## Required action
Please repeat only the lines below starting at the line that holds "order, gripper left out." and ending at the line that holds "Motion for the", exactly, with both of those lines included and every picture omitted.

## The input
- - - -

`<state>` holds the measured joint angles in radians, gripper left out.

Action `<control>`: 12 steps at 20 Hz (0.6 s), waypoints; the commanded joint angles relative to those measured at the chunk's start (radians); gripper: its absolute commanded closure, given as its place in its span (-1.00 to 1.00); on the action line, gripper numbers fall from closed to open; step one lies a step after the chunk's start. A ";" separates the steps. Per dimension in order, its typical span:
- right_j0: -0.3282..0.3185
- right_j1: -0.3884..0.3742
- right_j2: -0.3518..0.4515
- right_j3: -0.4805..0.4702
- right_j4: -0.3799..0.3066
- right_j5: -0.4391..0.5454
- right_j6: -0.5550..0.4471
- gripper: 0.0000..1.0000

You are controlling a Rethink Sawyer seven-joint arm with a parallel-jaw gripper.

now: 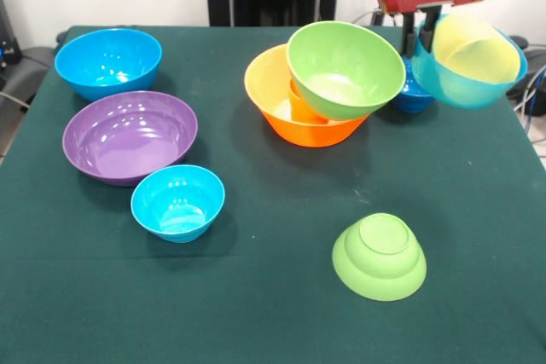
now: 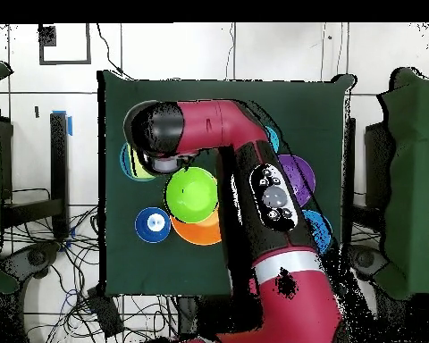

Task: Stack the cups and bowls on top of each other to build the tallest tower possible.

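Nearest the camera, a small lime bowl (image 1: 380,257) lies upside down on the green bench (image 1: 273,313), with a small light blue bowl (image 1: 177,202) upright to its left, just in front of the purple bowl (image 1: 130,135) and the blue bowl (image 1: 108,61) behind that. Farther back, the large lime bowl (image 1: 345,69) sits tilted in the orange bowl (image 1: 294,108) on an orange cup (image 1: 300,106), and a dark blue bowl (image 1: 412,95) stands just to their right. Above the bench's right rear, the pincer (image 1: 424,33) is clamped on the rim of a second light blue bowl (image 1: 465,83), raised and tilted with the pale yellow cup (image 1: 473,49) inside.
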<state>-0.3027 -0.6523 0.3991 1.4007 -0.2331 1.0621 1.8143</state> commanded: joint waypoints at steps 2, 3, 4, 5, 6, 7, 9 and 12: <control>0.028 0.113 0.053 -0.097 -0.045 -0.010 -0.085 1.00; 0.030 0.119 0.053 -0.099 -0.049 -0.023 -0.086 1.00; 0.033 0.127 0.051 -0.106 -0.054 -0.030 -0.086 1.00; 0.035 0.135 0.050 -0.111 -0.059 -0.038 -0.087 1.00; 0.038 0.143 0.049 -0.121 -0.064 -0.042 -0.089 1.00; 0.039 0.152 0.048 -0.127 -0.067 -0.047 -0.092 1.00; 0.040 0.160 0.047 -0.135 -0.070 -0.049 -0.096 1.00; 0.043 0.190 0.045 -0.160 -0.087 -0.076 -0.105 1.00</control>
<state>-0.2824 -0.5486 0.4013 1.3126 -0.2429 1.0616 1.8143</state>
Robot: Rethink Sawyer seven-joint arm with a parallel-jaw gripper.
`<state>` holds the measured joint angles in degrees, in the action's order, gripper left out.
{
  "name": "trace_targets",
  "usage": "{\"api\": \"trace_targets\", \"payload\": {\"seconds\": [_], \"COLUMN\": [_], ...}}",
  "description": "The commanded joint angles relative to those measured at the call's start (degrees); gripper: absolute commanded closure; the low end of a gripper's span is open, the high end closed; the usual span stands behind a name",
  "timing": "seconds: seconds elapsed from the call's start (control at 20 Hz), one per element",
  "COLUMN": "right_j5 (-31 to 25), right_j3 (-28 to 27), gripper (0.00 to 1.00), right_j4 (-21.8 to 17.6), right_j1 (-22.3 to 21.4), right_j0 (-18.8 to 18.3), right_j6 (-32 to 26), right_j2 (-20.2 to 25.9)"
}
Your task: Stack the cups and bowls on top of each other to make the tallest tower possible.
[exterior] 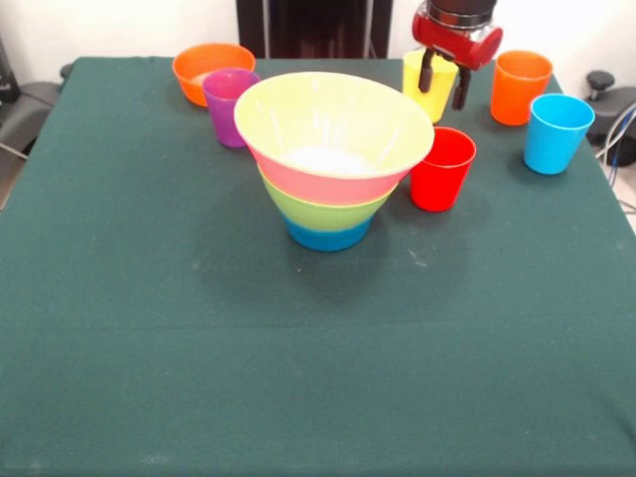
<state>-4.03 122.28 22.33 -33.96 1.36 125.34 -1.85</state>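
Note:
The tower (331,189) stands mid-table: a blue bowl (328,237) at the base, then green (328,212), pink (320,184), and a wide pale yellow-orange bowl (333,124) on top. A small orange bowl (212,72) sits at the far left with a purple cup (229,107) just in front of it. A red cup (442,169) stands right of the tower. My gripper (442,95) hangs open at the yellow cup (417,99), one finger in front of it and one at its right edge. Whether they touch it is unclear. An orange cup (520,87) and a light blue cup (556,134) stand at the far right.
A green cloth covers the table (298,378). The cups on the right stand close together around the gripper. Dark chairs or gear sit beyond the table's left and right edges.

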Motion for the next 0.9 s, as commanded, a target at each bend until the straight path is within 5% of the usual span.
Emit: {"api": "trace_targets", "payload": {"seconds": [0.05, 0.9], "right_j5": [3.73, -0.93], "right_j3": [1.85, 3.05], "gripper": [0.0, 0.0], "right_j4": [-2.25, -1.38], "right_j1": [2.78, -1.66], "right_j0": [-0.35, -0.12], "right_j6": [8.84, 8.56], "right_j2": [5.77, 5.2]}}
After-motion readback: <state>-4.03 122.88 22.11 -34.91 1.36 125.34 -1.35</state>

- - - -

## Your response
`<state>` holds the measured joint angles in degrees, in the action's order, gripper left out.
{
  "name": "trace_targets",
  "usage": "{\"api\": \"trace_targets\", \"payload\": {\"seconds\": [_], \"COLUMN\": [_], ...}}",
  "description": "The commanded joint angles relative to those measured at the call's start (degrees); gripper: absolute commanded closure; the low end of a gripper's span is open, the high end closed; the usual span stands behind a name",
  "timing": "seconds: seconds elapsed from the call's start (control at 20 Hz), one per element",
  "COLUMN": "right_j5 (-31 to 25), right_j3 (-28 to 27), gripper (0.00 to 1.00), right_j4 (-21.8 to 17.6), right_j1 (-22.3 to 21.4), right_j0 (-18.8 to 18.3), right_j6 (-32 to 26), right_j2 (-20.2 to 25.9)"
}
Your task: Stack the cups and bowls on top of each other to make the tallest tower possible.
[exterior] 
<state>-4.03 122.28 22.33 -33.96 1.36 125.34 -1.85</state>
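Note:
The tower (331,189) stands mid-table: a blue bowl (328,237) at the base, then green (328,212), pink (320,184), and a wide pale yellow-orange bowl (333,124) on top. A small orange bowl (212,72) sits at the far left with a purple cup (229,107) just in front of it. A red cup (442,169) stands right of the tower. My gripper (442,95) hangs open at the yellow cup (417,99), one finger in front of it and one at its right edge. Whether they touch it is unclear. An orange cup (520,87) and a light blue cup (556,134) stand at the far right.
A green cloth covers the table (298,378). The cups on the right stand close together around the gripper. Dark chairs or gear sit beyond the table's left and right edges.
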
Motion for the next 0.9 s, as commanded, a target at each bend until the straight path is within 5% of the usual span.

This output completes the exercise.